Year-one apprentices typically start at 40 to 50 percent of journeyman scale, with predictable percentage increases each six months (or each year, depending on the Local) until they hit journeyman at year five. Apprentices receive full benefits from the start: health insurance for self and family, pension contribution, annuity contribution. The five-year earn-while-you-learn structure typically nets an apprentice $200,000 to $280,000 in total wages plus benefits over the apprenticeship, with zero student-loan debt.
Classroom instruction during the apprenticeship is heavy on code (ASME B31.1 power piping, B31.3 process piping, B31.9 building services piping), drawings and isometric reading, rigging and material handling, hydrostatic and pneumatic testing procedures, weld preparation and inspection, and steam-system theory. The fifth-year curriculum typically includes welder-qualification preparation to ASME Section IX on the procedures most common in the local market.
Post-journeyman, many steamfitters pursue additional credentials: a NICET (National Institute for Certification in Engineering Technologies) credential, a state stationary-engineer license (which allows running operating boilers), or specific welder qualifications for niche employers (nuclear-quality NQA-1 work, electropolished BPE stainless for pharma). Each additional credential typically adds $3 to $8 per hour to the base wage in the markets where that credential is in demand.
Section 04
The Power Plant Outage Economy
The highest-pay steamfitter work in any given year is power-plant outage work. A fossil-fueled steam-cycle plant (coal, gas, oil) typically takes one major planned outage per year, lasting 4 to 12 weeks, during which all major boiler and turbine work happens. Nuclear plants take a refueling outage every 18 to 24 months, lasting 30 to 60 days, with comparable mechanical-work concentration.
Outage staffing pulls steamfitters out of their home Locals through UA travel-card mechanisms or through specialized outage contractor companies (Day & Zimmermann, Bigge, Williams, others). Pay on outage typically runs at base scale plus generous overtime (often 60 to 84 hours per week scheduled), plus per-diem of $100 to $175 per day for living expenses on the road. A four-week outage at 70 hours per week can gross a journeyman steamfitter $25,000 to $40,000 in compensation, depending on local rates and per-diem structure.

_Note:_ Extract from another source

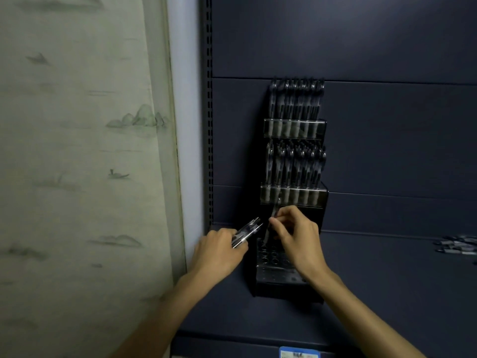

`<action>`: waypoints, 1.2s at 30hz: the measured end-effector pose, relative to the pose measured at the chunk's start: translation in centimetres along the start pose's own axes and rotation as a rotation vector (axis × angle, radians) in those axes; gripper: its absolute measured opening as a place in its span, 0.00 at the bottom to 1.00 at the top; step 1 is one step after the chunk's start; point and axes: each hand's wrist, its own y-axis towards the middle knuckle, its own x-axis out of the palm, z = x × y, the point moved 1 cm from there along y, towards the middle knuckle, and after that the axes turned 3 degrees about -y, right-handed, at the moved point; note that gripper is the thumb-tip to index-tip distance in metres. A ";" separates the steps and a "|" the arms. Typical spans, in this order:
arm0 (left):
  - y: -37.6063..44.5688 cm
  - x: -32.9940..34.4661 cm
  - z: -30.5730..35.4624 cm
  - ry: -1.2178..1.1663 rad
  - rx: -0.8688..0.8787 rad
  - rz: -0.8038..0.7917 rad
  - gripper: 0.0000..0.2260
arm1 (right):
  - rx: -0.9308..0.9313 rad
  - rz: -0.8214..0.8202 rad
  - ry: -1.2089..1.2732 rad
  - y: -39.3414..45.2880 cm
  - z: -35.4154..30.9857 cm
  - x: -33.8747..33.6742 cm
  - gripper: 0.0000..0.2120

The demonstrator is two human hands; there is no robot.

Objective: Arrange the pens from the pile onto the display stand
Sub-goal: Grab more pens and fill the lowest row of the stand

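Observation:
A black tiered display stand (294, 285) stands on a dark blue shelf against the back panel. Its top tier (294, 104) and middle tier (294, 169) are full of dark pens standing upright. The bottom tier shows round holes (268, 254), most of them bare. My left hand (219, 251) grips a small bundle of pens (247, 232) pointing up and to the right. My right hand (296, 236) pinches a single pen (271, 223), held nearly upright with its lower end at a hole in the bottom tier's back left corner.
A pile of loose pens (456, 245) lies on the shelf (387, 280) at the far right. A perforated shelf upright (209, 125) runs down the left side. A pale curtain with landscape print (77, 151) hangs to the left. A blue price label (299, 353) sits on the shelf's front edge.

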 end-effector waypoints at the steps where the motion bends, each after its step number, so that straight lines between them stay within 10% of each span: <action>1: 0.0 0.1 0.0 -0.007 -0.003 -0.004 0.12 | -0.007 0.000 -0.010 0.1 0.0 0.1 0.05; 36: -0.7 1.4 0.2 -0.126 -0.060 0.072 0.12 | 0.052 -0.100 -0.269 -1.0 0.7 1.3 0.09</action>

Nuclear-plant outage work commands an additional premium. The nuclear quality-assurance regime (NQA-1) requires steamfitters working on safety-related systems to be qualified to project-specific procedures, often with x-ray-quality weld requirements. The clearance, training, and procedural overhead create a smaller pool of qualified workers, which translates into 15 to 30 percent higher base pay during nuclear outages compared to fossil-plant outages. A nuclear-qualified steamfitter who can string consecutive outages across a year (Vogtle, Watts Bar, Comanche Peak, the Tennessee Valley nuclear fleet, the Southern Company fleet) can clear $150,000 to $175,000 gross.
The lifestyle tradeoff is real. Outage work is itinerant by structure, with months away from home and intense hour schedules during outage windows. Many career outage steamfitters work in spurts: 3 to 6 weeks on-outage at high intensity, 1 to 2 weeks home between assignments. Home-Local journeyman work (industrial process, hospital, university) provides the off-outage base, with outage work as the income amplifier when it comes.